*** Data below Section Begins ***

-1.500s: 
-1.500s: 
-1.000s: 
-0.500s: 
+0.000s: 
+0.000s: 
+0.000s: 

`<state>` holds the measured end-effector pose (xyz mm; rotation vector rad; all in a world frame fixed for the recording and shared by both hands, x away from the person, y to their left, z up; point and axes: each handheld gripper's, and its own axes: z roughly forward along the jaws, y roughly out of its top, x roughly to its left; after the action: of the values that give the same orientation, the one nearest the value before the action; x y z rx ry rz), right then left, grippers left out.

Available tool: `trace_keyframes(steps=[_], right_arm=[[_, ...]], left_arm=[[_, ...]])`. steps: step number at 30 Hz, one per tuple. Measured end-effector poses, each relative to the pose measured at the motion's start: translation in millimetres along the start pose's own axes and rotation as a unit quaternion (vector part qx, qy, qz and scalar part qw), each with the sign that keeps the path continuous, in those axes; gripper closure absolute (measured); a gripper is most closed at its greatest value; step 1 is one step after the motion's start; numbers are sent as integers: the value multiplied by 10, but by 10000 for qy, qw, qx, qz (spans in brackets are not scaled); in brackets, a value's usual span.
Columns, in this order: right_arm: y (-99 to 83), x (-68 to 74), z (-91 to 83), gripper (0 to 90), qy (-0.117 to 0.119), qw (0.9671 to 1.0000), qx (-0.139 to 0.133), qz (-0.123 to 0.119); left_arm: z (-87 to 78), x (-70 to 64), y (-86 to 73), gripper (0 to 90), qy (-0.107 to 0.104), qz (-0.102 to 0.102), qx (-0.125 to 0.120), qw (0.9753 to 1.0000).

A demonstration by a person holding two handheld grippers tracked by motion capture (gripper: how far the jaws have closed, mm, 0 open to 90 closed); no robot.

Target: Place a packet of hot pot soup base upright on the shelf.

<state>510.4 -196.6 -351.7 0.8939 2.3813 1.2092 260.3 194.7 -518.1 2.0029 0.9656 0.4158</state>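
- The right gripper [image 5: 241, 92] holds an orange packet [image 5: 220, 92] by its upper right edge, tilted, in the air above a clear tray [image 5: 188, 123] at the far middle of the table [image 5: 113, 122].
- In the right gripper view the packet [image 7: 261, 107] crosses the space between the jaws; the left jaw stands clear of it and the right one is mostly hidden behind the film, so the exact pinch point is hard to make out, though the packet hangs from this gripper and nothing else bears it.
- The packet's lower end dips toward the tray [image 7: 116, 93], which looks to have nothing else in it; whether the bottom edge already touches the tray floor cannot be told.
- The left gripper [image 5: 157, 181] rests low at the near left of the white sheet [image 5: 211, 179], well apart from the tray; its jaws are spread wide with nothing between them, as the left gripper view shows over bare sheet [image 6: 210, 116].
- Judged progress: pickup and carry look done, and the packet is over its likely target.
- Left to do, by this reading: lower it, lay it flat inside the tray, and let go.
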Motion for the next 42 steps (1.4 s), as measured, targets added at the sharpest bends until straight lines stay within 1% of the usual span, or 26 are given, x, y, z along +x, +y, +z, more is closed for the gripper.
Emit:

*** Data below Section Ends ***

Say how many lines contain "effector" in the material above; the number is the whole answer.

2